● **PROBLEM**
Here are the records. Write out exactly the lines between the one holding "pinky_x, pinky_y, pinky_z" and the one holding "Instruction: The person", inclusive.

*** Opening of MATERIAL PROVIDED ***

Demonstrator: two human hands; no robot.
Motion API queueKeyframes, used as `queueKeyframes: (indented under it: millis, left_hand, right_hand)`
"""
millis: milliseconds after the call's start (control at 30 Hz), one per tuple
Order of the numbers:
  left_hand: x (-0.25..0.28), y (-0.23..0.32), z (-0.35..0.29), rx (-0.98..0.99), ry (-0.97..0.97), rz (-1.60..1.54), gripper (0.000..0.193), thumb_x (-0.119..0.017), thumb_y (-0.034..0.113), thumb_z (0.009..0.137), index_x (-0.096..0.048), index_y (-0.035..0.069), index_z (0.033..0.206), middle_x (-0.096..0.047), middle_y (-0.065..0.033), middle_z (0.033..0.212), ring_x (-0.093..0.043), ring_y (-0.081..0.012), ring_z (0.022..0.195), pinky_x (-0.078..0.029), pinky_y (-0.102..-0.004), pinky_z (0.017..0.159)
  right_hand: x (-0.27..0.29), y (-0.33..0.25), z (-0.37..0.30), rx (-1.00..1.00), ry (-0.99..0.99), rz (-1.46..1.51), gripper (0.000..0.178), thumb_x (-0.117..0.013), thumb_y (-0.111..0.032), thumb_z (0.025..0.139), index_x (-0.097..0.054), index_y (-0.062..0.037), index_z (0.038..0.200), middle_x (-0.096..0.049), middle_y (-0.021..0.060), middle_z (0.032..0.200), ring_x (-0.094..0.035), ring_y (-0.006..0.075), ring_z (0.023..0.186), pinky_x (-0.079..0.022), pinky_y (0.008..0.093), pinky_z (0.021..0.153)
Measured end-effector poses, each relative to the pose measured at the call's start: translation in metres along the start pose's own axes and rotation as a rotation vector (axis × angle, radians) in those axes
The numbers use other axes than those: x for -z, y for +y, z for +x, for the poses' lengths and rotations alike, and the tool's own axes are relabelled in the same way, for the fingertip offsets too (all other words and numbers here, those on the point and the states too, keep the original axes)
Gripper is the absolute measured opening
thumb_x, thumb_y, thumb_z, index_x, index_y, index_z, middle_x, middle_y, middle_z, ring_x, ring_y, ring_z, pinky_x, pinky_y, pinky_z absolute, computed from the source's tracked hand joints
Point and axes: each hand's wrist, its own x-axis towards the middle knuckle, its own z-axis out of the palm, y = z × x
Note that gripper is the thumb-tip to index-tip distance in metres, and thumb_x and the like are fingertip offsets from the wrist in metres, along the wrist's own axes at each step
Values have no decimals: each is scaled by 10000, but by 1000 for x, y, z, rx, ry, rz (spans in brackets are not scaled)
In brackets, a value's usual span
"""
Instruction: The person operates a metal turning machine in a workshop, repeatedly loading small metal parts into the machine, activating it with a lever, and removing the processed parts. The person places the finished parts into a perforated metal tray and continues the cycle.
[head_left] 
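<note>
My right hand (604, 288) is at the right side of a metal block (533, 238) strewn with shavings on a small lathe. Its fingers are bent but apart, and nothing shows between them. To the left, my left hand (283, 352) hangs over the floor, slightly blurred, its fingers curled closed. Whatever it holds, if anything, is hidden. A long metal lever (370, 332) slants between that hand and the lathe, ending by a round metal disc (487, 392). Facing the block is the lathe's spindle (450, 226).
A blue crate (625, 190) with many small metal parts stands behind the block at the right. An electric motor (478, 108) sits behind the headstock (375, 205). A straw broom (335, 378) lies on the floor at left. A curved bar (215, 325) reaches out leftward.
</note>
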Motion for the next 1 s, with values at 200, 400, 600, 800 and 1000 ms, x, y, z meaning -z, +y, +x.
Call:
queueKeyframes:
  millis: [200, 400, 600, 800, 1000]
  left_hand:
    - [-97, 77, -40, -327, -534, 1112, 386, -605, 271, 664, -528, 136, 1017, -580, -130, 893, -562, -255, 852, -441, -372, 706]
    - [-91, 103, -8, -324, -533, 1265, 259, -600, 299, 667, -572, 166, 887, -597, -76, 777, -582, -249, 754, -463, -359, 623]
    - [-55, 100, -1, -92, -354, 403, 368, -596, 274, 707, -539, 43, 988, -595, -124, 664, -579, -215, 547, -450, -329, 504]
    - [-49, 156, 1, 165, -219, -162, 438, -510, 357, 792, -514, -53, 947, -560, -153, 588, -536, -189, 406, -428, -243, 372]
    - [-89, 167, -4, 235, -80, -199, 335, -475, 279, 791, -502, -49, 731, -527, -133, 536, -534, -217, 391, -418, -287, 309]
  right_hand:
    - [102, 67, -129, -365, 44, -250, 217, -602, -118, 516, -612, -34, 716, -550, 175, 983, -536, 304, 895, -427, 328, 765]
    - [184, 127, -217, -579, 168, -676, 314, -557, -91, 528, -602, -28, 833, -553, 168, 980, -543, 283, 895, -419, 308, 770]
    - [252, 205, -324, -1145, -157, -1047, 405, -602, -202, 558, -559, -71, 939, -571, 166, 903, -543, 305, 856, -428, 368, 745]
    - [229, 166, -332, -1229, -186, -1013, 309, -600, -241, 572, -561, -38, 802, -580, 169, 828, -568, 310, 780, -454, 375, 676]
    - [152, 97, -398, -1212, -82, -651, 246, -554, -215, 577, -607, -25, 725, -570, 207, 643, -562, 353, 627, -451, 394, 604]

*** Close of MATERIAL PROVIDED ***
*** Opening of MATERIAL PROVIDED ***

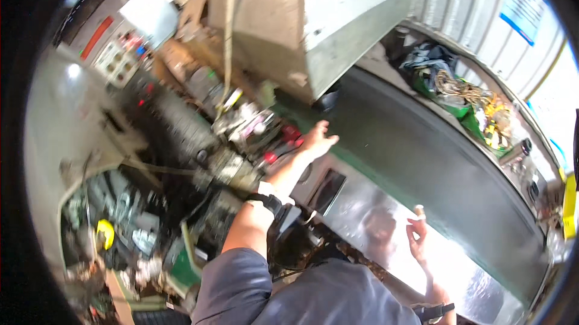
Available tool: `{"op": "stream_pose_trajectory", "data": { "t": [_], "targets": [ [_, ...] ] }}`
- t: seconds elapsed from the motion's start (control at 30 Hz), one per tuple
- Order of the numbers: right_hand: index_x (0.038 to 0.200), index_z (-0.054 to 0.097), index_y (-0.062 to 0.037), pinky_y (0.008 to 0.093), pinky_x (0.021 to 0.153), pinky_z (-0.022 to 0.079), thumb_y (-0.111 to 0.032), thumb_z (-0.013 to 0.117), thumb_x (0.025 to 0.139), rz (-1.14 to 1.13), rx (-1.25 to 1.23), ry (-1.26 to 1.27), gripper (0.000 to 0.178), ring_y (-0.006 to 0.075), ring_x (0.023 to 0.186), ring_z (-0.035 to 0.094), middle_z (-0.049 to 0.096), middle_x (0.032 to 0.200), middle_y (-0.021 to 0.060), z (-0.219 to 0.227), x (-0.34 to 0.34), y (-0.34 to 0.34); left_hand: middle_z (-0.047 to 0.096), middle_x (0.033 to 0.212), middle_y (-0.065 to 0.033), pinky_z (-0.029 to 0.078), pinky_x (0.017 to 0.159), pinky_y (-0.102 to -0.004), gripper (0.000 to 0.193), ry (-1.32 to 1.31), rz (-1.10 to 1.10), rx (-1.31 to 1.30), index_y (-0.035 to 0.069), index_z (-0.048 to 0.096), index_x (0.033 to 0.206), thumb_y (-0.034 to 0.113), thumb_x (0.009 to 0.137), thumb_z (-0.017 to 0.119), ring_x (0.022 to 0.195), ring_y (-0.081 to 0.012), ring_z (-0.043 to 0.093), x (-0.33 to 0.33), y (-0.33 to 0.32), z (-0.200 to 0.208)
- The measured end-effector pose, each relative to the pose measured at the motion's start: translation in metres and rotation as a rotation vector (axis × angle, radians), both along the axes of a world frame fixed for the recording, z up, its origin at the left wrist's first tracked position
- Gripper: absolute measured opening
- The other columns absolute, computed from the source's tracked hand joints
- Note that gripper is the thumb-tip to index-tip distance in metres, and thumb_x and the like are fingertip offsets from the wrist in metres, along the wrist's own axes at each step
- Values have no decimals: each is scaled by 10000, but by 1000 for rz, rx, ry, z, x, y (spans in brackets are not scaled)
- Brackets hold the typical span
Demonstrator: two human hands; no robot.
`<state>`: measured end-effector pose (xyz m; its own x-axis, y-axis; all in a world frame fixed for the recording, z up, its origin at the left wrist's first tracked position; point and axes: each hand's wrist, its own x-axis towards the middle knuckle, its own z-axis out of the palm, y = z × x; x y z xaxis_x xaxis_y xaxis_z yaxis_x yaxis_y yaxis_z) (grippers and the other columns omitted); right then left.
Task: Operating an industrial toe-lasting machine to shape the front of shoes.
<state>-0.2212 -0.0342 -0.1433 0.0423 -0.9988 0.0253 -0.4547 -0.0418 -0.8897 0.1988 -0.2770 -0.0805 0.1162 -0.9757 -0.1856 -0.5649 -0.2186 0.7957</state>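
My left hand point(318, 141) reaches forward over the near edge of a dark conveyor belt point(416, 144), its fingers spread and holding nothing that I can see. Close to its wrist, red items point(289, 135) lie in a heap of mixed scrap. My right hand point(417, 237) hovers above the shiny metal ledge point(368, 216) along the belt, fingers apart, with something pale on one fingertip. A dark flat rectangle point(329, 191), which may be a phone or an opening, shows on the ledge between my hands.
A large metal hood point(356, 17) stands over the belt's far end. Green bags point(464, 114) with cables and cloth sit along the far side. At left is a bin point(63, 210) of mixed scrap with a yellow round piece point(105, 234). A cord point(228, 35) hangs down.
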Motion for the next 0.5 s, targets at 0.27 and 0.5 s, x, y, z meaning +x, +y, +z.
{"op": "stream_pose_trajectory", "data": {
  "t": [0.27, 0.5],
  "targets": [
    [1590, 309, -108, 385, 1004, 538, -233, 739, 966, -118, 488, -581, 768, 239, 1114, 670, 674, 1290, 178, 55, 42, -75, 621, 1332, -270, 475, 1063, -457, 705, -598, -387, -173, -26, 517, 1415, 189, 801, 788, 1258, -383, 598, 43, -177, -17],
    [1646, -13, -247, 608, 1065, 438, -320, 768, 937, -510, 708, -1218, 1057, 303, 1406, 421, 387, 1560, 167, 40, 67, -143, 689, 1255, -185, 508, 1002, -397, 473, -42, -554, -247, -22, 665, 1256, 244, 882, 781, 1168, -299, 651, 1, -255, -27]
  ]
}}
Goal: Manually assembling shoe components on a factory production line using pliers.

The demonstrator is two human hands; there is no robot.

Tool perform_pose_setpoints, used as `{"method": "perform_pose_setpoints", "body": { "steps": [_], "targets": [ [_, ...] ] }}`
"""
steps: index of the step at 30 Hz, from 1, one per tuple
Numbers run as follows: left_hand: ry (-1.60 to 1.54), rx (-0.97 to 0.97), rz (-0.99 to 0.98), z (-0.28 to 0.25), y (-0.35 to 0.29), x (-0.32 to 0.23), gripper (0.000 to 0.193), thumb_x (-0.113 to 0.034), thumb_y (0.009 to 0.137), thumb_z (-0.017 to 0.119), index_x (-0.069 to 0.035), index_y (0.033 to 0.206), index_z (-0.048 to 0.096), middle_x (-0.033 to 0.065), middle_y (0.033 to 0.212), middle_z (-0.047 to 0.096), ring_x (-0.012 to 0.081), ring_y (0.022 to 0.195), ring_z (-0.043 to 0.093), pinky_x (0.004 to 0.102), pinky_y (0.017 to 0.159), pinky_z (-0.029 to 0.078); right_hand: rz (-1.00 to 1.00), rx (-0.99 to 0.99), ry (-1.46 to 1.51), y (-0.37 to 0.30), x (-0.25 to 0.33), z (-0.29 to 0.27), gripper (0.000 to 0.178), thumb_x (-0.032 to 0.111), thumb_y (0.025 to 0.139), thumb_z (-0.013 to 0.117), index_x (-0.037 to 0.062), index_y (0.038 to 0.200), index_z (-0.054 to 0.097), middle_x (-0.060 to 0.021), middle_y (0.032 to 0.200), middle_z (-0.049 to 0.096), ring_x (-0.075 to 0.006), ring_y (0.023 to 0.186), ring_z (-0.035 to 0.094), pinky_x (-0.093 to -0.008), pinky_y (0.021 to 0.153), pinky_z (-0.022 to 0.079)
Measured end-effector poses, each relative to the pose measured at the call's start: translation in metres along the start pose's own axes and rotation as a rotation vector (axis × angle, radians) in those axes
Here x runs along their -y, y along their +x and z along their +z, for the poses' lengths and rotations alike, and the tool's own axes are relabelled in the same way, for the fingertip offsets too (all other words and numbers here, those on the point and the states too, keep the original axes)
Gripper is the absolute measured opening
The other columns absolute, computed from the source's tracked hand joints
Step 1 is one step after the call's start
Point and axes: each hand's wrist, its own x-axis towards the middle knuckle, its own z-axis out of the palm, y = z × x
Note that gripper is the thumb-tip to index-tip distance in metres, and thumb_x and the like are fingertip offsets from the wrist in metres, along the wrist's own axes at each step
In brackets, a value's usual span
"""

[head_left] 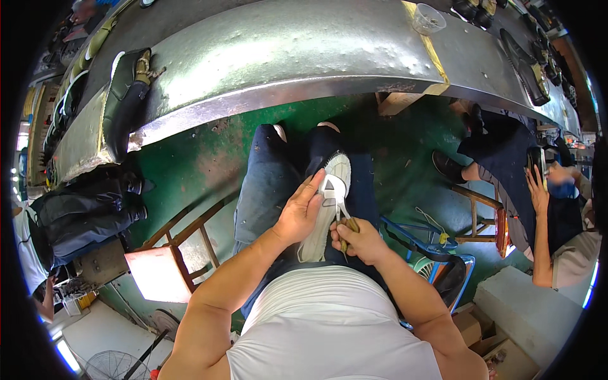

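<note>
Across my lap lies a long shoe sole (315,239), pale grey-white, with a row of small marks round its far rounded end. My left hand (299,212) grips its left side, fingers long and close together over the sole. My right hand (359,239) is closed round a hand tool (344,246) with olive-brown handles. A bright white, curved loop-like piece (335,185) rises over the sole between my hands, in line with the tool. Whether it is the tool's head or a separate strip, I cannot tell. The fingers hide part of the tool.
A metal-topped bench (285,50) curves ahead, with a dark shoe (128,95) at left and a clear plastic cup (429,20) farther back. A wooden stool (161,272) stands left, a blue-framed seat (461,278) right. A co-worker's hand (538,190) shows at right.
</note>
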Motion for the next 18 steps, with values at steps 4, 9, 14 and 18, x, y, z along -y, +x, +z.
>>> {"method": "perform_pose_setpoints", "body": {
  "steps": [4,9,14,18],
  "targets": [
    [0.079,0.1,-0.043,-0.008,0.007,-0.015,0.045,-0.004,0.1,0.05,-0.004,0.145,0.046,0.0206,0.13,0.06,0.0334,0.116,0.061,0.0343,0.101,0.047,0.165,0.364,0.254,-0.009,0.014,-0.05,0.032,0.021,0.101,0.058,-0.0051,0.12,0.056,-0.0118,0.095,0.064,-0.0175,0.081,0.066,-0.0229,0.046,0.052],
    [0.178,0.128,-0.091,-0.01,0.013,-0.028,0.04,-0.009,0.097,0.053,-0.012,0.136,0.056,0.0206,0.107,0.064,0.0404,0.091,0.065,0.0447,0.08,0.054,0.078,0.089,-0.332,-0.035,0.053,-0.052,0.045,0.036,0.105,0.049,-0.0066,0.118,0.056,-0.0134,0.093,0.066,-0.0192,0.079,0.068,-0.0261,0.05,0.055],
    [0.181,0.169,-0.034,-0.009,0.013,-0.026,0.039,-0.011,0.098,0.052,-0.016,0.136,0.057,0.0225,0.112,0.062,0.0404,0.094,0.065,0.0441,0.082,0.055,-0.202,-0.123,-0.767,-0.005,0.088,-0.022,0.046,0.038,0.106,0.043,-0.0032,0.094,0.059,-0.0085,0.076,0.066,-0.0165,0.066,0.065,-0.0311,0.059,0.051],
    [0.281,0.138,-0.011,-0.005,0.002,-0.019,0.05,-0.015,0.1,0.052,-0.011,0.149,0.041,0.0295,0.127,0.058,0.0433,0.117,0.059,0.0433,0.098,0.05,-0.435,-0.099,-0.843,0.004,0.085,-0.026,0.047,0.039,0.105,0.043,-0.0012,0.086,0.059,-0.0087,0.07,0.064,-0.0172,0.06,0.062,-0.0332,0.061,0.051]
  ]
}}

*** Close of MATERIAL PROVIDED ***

● **RESULT OF THIS TASK**
thumb_x, thumb_y, thumb_z, index_x, index_y, index_z, middle_x, middle_y, middle_z, ring_x, ring_y, ring_z, pinky_x, pinky_y, pinky_z absolute, computed from the source's tracked hand joints
Point and axes: each hand's wrist, its own x-axis towards the middle knuckle, its own z-axis out of the palm, y = z × x
Note that gripper is the thumb-tip to index-tip distance in metres, and thumb_x and the like are fingertip offsets from the wrist in metres, along the wrist's own axes at each step
Values have no decimals: each is scaled by 10000, but by 1000 for x, y, z, rx, ry, rz (spans in brackets are not scaled)
In brackets, a value's usual span
"""
Instruction: The person operates a metal turning machine in a workshop, repeatedly loading small metal parts into the machine, activating it with a lever, and removing the processed parts. The person places the finished parts into a perforated metal tray and continues the cycle.

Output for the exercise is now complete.